Gesellschaftlich gesehen existiert die Idee der Rasse zum Beispiel sehr wohl. In Amerika werden farbige Menschen nur allzu oft auf ihre “Rasse” aufmerksam gemacht. Das Erbe von Sklaverei und Jim Crow manifestiert sich in den rassistisch aufgeladenen Ungleichheiten unseres Strafrechtssystems, unseres politischen Systems und unserer Gesellschaft als Ganzes. Die Angst vor schwarzen und braunen Menschen ist wieder populär geworden; Massentötungen im Namen des “Rassenstolzes” sind häufiger, als sie sein sollten.
Bedauerlicherweise weist all dies auf die Existenz einer sehr realen, sehr greifbaren Vorstellung von “Rasse” hin, die immer noch den Kern der Gesellschaft durchdringt. Vor dem Vortrag von Dr. Royal habe ich nie darüber nachgedacht, wie meine Überzeugungen und mein Verständnis von Wissenschaft die Art und Weise beeinflussen könnten, wie Menschen in der Gesellschaft behandelt werden. Aber vielleicht unterstützt das Festhalten an überkommenen Vorstellungen von biologischer Rasse implizit die Ideen, die die oben beschriebenen Erscheinungsformen der “gesellschaftlichen Rasse” ermöglichen. Zum Beispiel können implizite Annahmen über die Rasse zu Fehldiagnosen in Krankenhäusern oder zur Über- bzw. Unterverschreibung in Apotheken beitragen.
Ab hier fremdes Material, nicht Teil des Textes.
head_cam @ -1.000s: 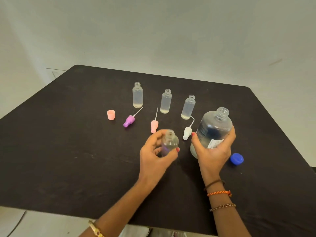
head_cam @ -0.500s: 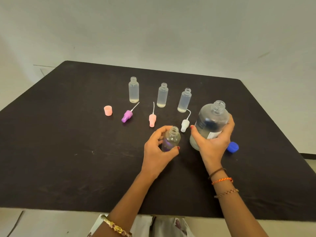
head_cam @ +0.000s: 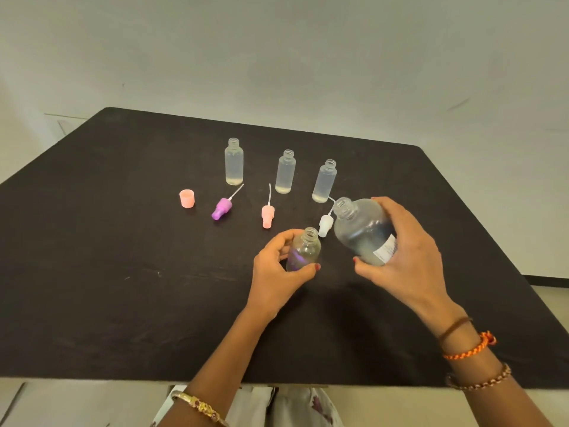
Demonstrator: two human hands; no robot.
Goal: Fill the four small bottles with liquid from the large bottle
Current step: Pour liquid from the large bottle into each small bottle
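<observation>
Around the small bottle [head_cam: 303, 252] I'm holding, bare table [head_cam: 123, 272] lies open to its left and near side. Just beyond it lie the white nozzle cap [head_cam: 324, 224] and pink nozzle cap [head_cam: 267, 214]; farther beyond, three open bottles [head_cam: 285, 172] stand as a barrier.

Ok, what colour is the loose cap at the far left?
Peach-pink cap, clearest in the head view.

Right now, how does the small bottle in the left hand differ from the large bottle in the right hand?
The small bottle stands near upright in the left hand; the large bottle in the right hand tilts, neck toward it. The large bottle is far wider and bears a label; the small bottle shows none. Both are clear, uncapped and gripped.
</observation>
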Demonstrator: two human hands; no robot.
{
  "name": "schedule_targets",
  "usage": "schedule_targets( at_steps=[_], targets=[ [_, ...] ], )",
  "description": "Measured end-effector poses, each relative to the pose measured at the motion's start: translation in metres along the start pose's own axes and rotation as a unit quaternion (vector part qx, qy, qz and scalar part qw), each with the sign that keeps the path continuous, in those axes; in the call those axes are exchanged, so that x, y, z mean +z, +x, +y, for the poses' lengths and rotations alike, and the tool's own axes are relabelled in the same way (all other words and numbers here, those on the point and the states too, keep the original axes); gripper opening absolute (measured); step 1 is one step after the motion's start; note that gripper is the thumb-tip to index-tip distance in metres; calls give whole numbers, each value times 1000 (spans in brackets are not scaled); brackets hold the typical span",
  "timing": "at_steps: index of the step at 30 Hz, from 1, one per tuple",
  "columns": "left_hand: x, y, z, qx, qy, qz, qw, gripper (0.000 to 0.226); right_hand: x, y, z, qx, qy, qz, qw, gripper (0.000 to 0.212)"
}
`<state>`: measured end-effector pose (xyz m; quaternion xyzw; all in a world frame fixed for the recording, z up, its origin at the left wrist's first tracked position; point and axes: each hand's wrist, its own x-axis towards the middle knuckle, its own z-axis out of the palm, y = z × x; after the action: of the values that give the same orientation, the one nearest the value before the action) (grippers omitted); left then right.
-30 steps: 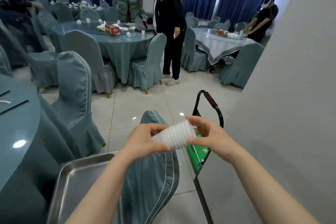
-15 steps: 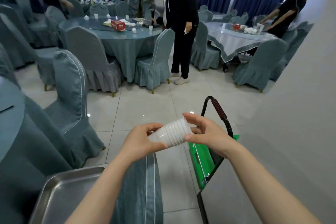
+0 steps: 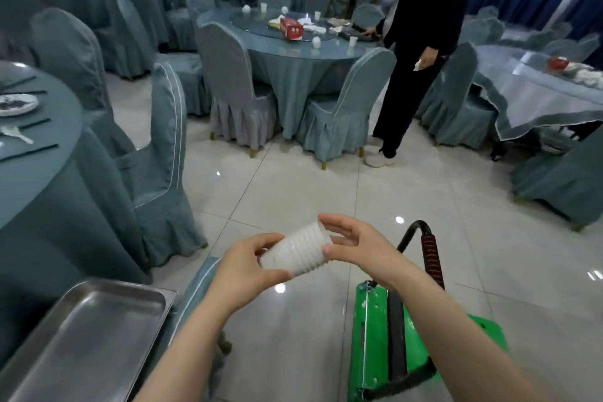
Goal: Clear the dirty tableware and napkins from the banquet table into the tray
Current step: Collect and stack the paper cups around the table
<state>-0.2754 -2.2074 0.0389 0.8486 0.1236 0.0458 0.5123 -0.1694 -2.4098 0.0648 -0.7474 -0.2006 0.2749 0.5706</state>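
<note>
A stack of white plastic cups (image 3: 298, 251) lies sideways between my two hands, over the floor. My left hand (image 3: 243, 266) grips its closed end with thumb and fingers curled round it. My right hand (image 3: 354, 246) pinches the open rim end with thumb and fingertips. An empty steel tray (image 3: 85, 333) sits at the bottom left, below and left of my left forearm. The banquet table (image 3: 42, 147) at the left edge carries a dirty white plate (image 3: 16, 104), a white spoon (image 3: 16, 135) and dark chopsticks (image 3: 34, 148).
A green cart with a black handle (image 3: 391, 336) stands under my right forearm. Covered chairs (image 3: 163, 147) ring the tables. A person in black (image 3: 421, 42) stands by the middle round table (image 3: 303, 52), which holds cups and a red box. Another table (image 3: 535, 98) is at right.
The view has swung left and down: the grey wall at right is gone, and more floor and cart show. Both hands still hold the cup stack the same way.
</note>
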Motion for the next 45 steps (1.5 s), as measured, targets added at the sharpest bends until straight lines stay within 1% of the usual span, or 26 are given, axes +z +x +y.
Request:
schedule_targets(
  at_steps=[3, 5, 8, 12, 18, 22, 25, 28, 33, 35, 38, 41, 45],
  targets=[
    [-5, 25, -5, -27, -14, 50, 998, 48, -14, 42, 1, 0, -1, -17, 1000, 38],
    [-10, 43, -8, -39, -35, 82, 995, 46, -23, 67, -2, 4, -7, -27, 1000, 36],
    [-16, 91, -17, -65, -66, 157, 983, 47, -39, 127, -10, -4, -36, -58, 998, 36],
    [-39, 158, -17, -81, -83, 226, 967, 49, -53, 209, -34, -4, -18, -66, 998, 22],
    [-86, 233, -13, -88, -93, 285, 950, 46, -65, 310, -61, -12, 29, -87, 996, 28],
    [-111, 273, -26, -113, -99, 331, 932, 48, -60, 387, -72, -17, 27, -123, 992, 28],
    [-130, 299, -44, -139, -98, 386, 907, 48, -45, 453, -84, -21, 31, -165, 986, 27],
    [-151, 324, -56, -166, -101, 445, 874, 48, -23, 517, -99, -30, 22, -226, 973, 27],
    [-180, 344, -70, -208, -94, 533, 815, 43, 28, 599, -107, 3, 2, -318, 948, 29],
    [-192, 342, -76, -226, -95, 565, 788, 43, 56, 622, -109, 17, -2, -348, 937, 27],
    [-214, 335, -92, -252, -98, 610, 745, 45, 107, 651, -113, 16, -14, -404, 914, 25],
    [-249, 330, -112, -257, -103, 647, 710, 44, 159, 677, -122, 7, -20, -441, 897, 23],
    [-314, 324, -144, -243, -115, 679, 683, 42, 232, 712, -145, -8, -31, -463, 886, 23]
  ],
)
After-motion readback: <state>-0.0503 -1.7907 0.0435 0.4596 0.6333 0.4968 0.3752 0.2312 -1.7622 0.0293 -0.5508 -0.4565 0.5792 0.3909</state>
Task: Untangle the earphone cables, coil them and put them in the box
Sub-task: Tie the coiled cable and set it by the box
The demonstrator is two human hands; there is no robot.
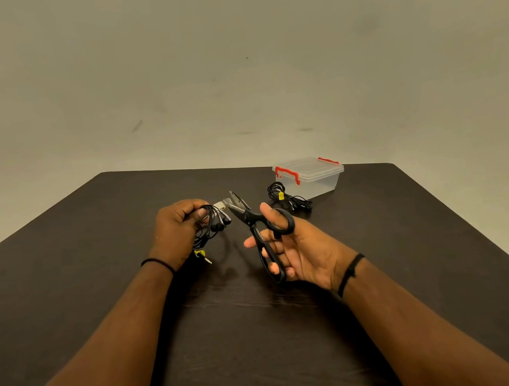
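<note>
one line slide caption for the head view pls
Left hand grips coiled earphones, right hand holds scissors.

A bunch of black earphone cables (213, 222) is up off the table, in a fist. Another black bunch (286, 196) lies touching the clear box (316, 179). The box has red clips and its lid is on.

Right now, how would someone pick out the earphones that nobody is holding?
On the dark table, find the clear box with red clips at the far edge. The loose earphone bundle lies against its near-left side, black with a yellow tag, untouched by either hand.
</note>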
Als Menschen haben wir nur wenige Werkzeuge, die mächtiger sind als die wissenschaftliche Methode, und wenn wir die wissenschaftliche Methode falsch interpretieren, laufen wir Gefahr, unser mächtigstes Werkzeug auf Kosten unserer Mitmenschen zu missbrauchen. Wenn wir die richtigen Informationen haben, ändern wir unser Verhalten auf eine Art und Weise, die uns nicht einmal bewusst ist; wenn es um Rassen geht, glaube ich, dass das öffentliche Verständnis der Wissenschaft der Weg zur Umstrukturierung der Gesellschaft sein kann.
Rishi Dasgupta, Huang Fellow ’22
Rishi kommt aus Cincinnati, Ohio, und ist fasziniert von der inhärenten Verbundenheit der natürlichen Welt.